Physical well-being and burden of care in adults on modulator therapy: A mixed methods study of patient-reported experiences from the Well-ME survey.

Abstract

Background: Despite widespread availability of modulator therapies and improved lung function in many people with cystic fibrosis (CF), physical symptoms may remain burdensome for some people with CF (PwCF). This study identifies the impact of ivacaftor (IVA) and elexacaftor/tezacaftor/ivacaftor (ETI) on self-reported physical well-being and burden of care among adults with CF.

Methods: We conducted a secondary analysis of data from the Well-ME Survey. Participants included adults with CF (age≥18) who reported taking IVA or ETI. We used a mixed methods approach to identify self-reported health status, physical well-being, and experience of CF care while taking IVA or ETI.

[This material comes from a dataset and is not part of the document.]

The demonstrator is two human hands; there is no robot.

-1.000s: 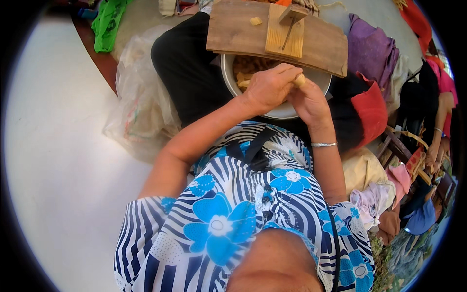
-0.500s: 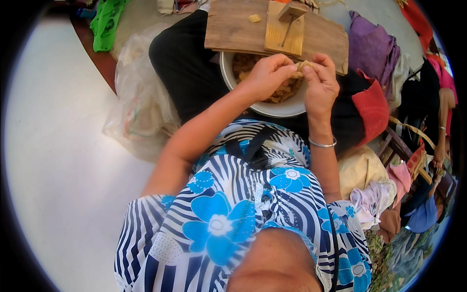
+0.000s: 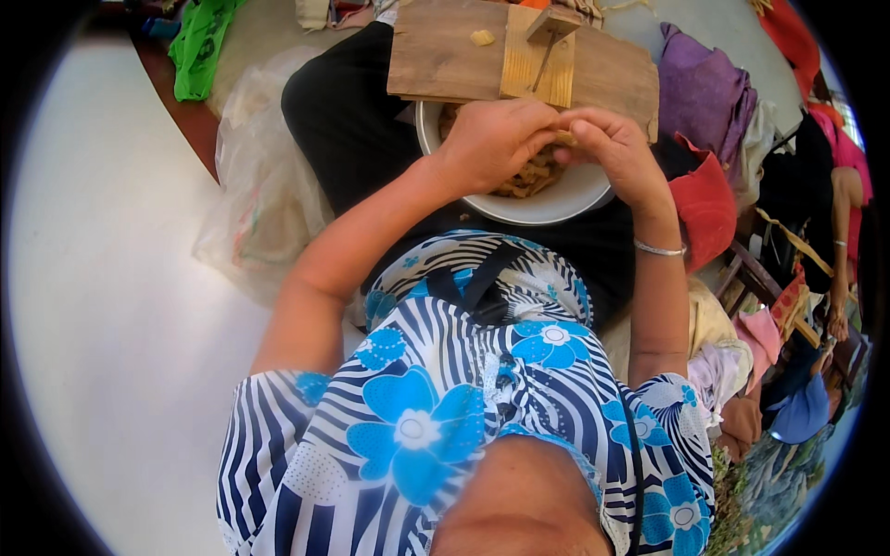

Results: Among 414 eligible respondents, overall health status was reported very good/excellent by 59 % (n = 243), good by 26 % (n = 114), and poor/fair by 14 % (n = 57). While the majority of respondents experienced improvements in respiratory symptoms, PwCF reporting poor/fair health were less likely to report improvement in overall physical health, fatigue, and ability to exercise compared to those with good or very good/excellent health and less likely to report improvement in pain, sinus issues, and cough than those with very good/excellent health. PwCF reporting poor/fair health or good health were less likely to report improvements in gastrointestinal issues or experience reductions in CF medications or treatments, compared to those reporting very good/excellent health.

Conclusions: Despite improvements in respiratory symptoms, some adults with CF taking IVA or ETI report their health is poor/fair. A better understanding of physical well-being and burden of care may help identify underrecognized comorbidities to improve care.